Erim yukarıya çıkarken onun arkasından izledim. Sonra Toprağa söylediğim gibi tuvalete girdim ve aynada kendime baktım.

Yaptın Duru, hem kendine hem Erim'e itiraf ettin. Bırak artık bu boşluk duygusunu, sen hiçbir şeyi yanlış yapmıyorsun.

**

Sabah kalktığımda yanımda Toprak yoktu. Dişlerimi fırçalamak için tuvalete girdiğimde diş macunu almayı unuttuğumu fark ettim.

En iyisi Miray'dan istemek olacaktı. Ben pijamalarımla kapıdan çıkar çıkmaz önümdeki hacimli cüsseyle çarpıştım.

Geri çekilip kim olduğuna bakınca şaşırmadım. Erim.

"Kader bizi sürekli karşı karşıya getiriyor bak," dedi Erim.

"Ya da tekne çok küçüktür sürekli karşılaşıyoruzdur," diye cevap verdim.

"Ya da sen beni kıskandığın için takip ediyorsundur"

Erim'in omzuna vurdum ama yüzünde hiçbir acı belirtisi yoktu. Bana zafer onunmuş gibi sırıtıyordu. "Şımarma hemen," dedim.

Erim'in yanından geçip Miray'ın odasına gittim ve macununu aldım.
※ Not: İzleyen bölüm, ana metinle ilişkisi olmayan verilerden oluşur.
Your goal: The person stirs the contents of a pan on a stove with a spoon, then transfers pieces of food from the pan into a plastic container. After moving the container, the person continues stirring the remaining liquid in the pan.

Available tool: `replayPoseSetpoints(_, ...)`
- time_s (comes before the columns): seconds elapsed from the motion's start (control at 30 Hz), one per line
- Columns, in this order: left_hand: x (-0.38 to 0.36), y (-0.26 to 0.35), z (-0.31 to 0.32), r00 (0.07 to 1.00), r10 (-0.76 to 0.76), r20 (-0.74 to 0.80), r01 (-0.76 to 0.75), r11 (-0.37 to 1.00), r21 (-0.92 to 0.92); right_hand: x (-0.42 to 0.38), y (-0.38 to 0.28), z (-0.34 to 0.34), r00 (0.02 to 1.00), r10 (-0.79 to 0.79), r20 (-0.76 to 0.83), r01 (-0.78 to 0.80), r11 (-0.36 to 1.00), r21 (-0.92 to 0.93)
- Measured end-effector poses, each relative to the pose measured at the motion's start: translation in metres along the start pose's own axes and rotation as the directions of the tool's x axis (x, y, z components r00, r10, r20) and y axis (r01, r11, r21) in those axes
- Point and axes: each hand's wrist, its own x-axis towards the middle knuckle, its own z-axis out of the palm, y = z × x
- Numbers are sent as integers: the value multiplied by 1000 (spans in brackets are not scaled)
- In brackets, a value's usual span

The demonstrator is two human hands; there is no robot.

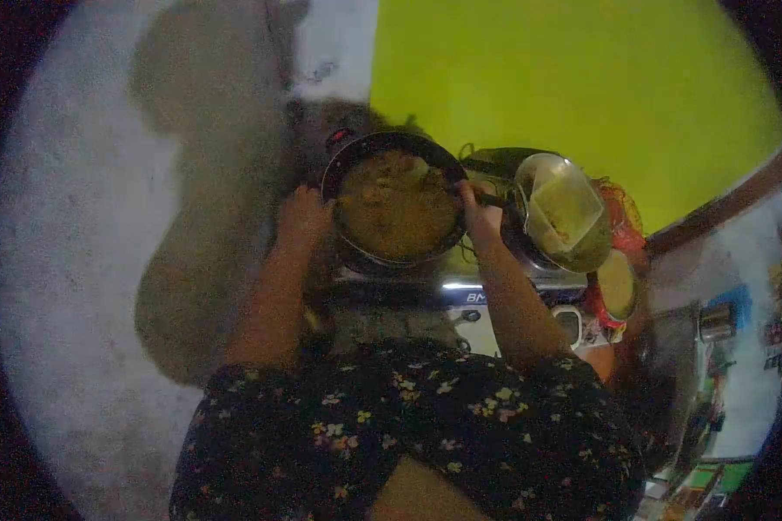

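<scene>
A dark, round wok sits at the gas stove, tilted so that its inside faces me. Brownish stew with paler lumps fills much of it. My left hand is closed at the wok's left edge, its grip partly hidden in shadow. On the opposite side, my right hand is closed at the right edge, fingers at the rim. Just beyond that hand, a dark handle points toward a second pan.
To the right stands a pan with a translucent square container in it. A round pale-topped tub and red packaging lie further right. The stove's front panel runs below the wok; a green wall rises behind.
</scene>
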Motion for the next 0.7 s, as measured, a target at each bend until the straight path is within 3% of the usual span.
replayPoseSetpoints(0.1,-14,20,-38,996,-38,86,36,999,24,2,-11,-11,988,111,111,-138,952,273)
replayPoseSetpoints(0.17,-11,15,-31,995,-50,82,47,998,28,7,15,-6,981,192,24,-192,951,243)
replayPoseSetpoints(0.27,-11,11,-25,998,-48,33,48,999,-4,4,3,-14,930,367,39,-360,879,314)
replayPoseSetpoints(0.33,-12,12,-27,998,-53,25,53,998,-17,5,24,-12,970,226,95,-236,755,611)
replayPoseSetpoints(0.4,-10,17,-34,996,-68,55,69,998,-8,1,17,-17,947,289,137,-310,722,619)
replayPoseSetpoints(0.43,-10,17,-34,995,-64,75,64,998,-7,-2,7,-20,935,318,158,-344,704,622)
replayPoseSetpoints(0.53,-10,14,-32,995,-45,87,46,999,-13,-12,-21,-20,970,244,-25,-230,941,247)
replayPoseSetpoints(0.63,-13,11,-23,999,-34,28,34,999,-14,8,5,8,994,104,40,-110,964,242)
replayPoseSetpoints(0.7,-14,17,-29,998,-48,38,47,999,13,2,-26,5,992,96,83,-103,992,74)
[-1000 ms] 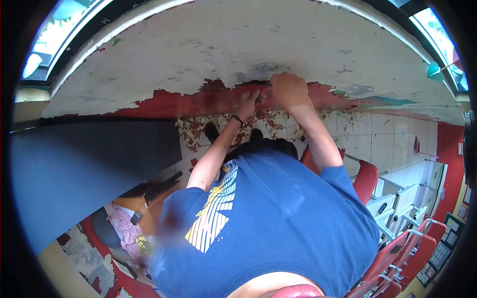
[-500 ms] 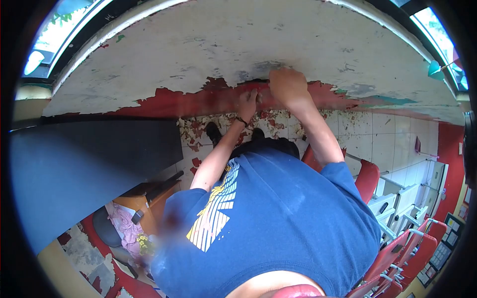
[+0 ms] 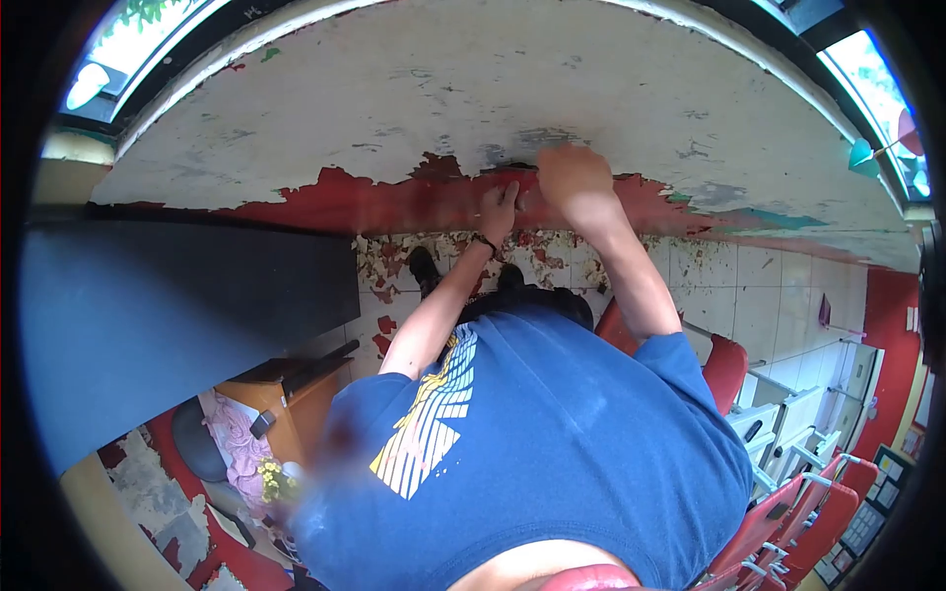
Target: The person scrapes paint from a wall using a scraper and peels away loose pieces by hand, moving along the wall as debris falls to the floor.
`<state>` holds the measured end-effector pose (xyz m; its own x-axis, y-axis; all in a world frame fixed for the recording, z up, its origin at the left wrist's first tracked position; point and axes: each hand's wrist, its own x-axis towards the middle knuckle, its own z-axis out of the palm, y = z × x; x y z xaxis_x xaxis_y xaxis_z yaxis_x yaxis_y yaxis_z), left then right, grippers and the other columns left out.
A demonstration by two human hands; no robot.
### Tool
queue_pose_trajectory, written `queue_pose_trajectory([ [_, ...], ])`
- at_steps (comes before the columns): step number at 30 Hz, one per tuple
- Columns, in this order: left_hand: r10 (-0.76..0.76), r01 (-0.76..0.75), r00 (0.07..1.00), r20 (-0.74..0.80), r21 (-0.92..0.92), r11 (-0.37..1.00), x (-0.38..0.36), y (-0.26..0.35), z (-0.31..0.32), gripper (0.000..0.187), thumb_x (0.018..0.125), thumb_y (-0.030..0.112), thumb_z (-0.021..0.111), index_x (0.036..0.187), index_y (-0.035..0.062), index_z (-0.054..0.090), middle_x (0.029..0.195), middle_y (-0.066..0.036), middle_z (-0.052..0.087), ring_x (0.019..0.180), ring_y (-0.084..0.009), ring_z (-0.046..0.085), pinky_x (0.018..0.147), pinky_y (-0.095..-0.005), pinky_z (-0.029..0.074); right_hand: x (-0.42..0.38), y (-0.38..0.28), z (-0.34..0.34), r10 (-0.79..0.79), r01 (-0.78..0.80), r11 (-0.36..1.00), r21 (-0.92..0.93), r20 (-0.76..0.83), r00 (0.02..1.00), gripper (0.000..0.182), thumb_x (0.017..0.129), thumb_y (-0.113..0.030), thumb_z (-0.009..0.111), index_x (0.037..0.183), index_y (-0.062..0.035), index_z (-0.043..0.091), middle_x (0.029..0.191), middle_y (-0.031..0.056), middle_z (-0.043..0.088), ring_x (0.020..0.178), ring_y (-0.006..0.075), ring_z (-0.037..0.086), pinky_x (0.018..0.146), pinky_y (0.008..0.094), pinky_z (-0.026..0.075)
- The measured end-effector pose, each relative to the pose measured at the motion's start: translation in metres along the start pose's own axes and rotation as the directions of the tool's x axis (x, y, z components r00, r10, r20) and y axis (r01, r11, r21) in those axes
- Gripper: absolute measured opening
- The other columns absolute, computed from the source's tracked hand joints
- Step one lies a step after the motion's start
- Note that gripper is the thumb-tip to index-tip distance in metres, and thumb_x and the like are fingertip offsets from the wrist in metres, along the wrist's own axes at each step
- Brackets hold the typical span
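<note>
My right hand (image 3: 576,179) is closed in a fist against the wall, at the ragged upper edge of the red paint. Whatever it grips, if anything, is hidden. Just left of it and lower, my left hand (image 3: 499,212) is at the red paint band (image 3: 404,204), its fingers partly spread and nothing clearly held. A dark cord circles the left wrist. Above the band, the wall (image 3: 394,94) is bare off-white with grey scuffs, and the red paint border is torn and peeling.
Paint flakes (image 3: 382,335) litter the white tiled floor (image 3: 709,266) around my shoes. A dark panel (image 3: 187,325) stands at left, near a wooden desk (image 3: 281,419). Red chairs (image 3: 727,374) and white folding frames (image 3: 788,424) are at right. Windows flank the wall above.
The view has shifted slightly, so the wall and hands appear a little lower. My right hand remains closed at the paint edge, and my left hand stays beside it.
</note>
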<state>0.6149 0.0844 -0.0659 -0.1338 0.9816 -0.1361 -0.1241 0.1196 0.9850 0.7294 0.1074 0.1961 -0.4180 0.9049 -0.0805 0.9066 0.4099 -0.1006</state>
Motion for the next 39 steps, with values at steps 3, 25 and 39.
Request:
queue_pose_trajectory([
  [3, 0.026, -0.027, 0.999, 0.031, 0.04, 0.999, 0.001, 0.008, -0.002, 0.041, 0.095, 0.033, 0.053, 0.075, -0.0022, 0.062, 0.058, -0.002, 0.058, 0.058, -0.0109, 0.059, 0.05, -0.0261, 0.044, -0.013, -0.001, 0.006, 0.043, -0.044, 0.998, 0.045, 0.014, 0.999, 0.018, 0.081, -0.015, 0.054, 0.085, -0.0031, 0.067, 0.083, 0.0208, 0.066, 0.08, 0.0375, 0.066, 0.069, 0.0459, 0.054],
  [25, -0.274, 0.296, 0.932, 0.236, -0.063, 0.953, 0.02, 0.033, -0.008, 0.03, 0.094, 0.027, 0.051, 0.088, 0.001, 0.065, 0.066, -0.003, 0.063, 0.052, -0.0126, 0.057, 0.047, -0.0263, 0.043, -0.003, 0.0, 0.008, 0.082, -0.084, 0.995, 0.049, 0.047, 0.996, 0.018, 0.082, -0.014, 0.053, 0.086, -0.0025, 0.067, 0.084, 0.0209, 0.066, 0.085, 0.0371, 0.066, 0.072, 0.0456, 0.054],
  [39, -0.168, 0.133, 0.973, 0.159, 0.21, 0.969, 0.012, -0.032, -0.01, 0.037, 0.096, 0.034, 0.043, 0.084, 0.0047, 0.062, 0.061, -0.004, 0.059, 0.049, -0.0111, 0.05, 0.049, -0.0269, 0.041, 0.001, 0.009, 0.006, 0.09, -0.096, 0.99, 0.1, 0.06, 0.994, 0.021, 0.082, -0.019, 0.055, 0.084, -0.002, 0.067, 0.088, 0.0227, 0.066, 0.085, 0.0394, 0.064, 0.076, 0.0471, 0.052],
])
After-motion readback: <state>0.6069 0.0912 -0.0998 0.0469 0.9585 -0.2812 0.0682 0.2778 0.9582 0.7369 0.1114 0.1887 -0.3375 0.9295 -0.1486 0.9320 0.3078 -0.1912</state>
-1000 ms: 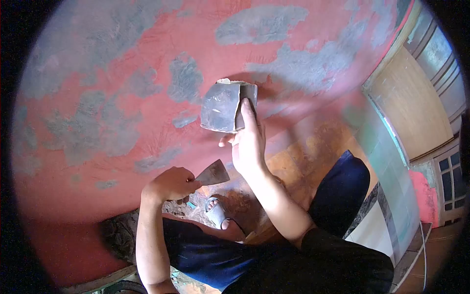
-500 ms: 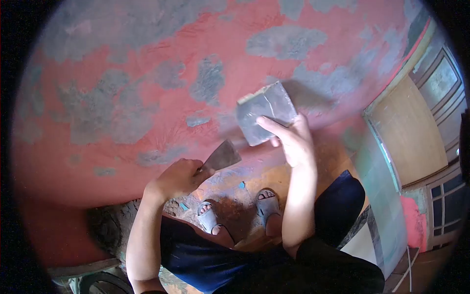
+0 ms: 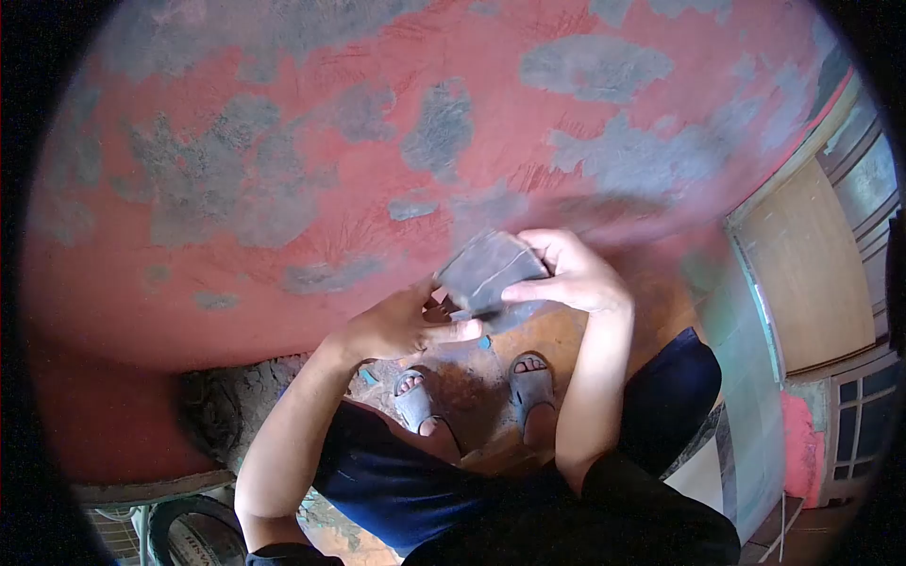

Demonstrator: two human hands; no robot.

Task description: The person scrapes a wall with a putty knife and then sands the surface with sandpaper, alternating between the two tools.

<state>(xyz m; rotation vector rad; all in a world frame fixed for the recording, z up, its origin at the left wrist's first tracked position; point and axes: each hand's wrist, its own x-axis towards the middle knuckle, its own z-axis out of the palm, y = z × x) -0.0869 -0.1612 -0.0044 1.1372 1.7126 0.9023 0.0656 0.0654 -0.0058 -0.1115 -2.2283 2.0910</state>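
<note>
Your right hand [image 3: 578, 275] clamps the dark plate [image 3: 486, 269] before the patchy wall [image 3: 330, 212], where a slackening grip could drop it, and I can't tell if your left hand [image 3: 401, 323] grips its corner.

Along the far left edge of the floor [image 3: 653, 294] we see dark rubble [image 3: 247, 389], with blue-green scraps [image 3: 368, 375] lying inward from it. Past its near left corner we make out a tyre-like ring [image 3: 170, 514]; beyond its right edge, a light wooden board [image 3: 802, 259] and a paned frame [image 3: 861, 424].
</note>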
Kendi odama girmek için koridora çıktığımdan koridorun sonunda Erim'in beni izlediğini gördüm.

"Sen beni mi bekliyorsun?" diye sordum.

"Yok canım, ne seni bekleyeceğim"

"Şimdi kim kimi takip ediyor acaba," dedim odamın kapısını açarken.

Nihayet dişlerimi fırçalayıp saçlarımı doğru düzgün topladıktan sonra kahvaltı için teknenin üzerine çıkıp güneş yüzü görebildim.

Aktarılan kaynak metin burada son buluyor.